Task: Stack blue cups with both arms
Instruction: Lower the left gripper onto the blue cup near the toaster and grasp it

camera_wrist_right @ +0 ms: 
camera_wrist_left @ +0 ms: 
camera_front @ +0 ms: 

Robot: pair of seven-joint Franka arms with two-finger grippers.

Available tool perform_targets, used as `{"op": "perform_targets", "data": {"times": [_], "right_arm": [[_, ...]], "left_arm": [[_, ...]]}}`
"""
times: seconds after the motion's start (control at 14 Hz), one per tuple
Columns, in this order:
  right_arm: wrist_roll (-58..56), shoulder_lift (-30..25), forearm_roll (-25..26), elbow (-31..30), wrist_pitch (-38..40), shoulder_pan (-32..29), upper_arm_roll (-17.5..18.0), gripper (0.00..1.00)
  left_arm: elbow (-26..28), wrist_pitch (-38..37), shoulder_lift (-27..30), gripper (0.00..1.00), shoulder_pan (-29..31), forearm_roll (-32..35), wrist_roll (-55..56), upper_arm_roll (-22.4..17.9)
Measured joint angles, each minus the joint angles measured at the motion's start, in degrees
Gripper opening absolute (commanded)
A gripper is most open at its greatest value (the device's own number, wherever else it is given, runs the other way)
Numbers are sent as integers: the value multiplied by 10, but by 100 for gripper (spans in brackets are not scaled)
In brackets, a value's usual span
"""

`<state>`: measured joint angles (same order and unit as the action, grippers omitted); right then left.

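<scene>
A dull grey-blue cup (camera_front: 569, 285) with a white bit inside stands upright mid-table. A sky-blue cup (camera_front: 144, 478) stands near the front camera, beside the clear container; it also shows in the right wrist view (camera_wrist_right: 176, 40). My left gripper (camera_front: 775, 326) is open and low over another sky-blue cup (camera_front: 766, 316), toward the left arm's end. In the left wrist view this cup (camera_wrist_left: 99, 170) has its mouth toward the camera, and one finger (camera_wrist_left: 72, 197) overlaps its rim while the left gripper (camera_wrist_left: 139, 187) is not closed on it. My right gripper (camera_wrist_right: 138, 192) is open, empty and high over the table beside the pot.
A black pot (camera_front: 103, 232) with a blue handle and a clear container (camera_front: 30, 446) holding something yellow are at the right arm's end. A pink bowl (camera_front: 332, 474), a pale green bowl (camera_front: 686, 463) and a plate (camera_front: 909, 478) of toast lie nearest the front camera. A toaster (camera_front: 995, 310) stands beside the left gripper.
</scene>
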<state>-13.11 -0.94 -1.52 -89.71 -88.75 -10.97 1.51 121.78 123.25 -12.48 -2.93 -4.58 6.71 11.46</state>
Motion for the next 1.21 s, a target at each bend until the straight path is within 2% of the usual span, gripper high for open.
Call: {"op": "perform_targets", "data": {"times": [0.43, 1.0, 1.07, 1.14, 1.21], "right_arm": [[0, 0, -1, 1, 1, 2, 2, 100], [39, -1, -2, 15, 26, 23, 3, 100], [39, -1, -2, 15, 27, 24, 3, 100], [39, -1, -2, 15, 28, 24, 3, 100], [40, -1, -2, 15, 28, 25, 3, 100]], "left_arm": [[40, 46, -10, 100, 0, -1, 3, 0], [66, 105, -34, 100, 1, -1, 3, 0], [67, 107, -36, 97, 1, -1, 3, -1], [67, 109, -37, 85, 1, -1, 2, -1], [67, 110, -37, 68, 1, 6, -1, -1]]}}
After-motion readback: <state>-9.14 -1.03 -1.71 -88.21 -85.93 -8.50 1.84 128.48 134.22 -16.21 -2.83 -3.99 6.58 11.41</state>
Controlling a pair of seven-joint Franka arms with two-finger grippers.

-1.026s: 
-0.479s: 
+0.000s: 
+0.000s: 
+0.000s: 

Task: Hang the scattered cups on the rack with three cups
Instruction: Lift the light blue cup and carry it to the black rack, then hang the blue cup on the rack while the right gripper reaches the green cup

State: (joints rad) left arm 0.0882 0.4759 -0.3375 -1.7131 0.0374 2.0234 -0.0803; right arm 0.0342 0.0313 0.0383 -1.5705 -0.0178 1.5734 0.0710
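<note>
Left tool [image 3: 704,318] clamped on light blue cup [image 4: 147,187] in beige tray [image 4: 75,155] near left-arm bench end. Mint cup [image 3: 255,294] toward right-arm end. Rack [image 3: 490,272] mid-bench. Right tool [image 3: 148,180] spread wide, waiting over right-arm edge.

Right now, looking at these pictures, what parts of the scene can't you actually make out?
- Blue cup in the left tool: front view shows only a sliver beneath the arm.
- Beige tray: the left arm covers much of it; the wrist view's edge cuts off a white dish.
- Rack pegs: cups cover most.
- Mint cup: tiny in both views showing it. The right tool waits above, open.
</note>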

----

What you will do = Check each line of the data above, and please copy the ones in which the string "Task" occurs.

Answer to this problem =
Task: Stack blue cups with both arms
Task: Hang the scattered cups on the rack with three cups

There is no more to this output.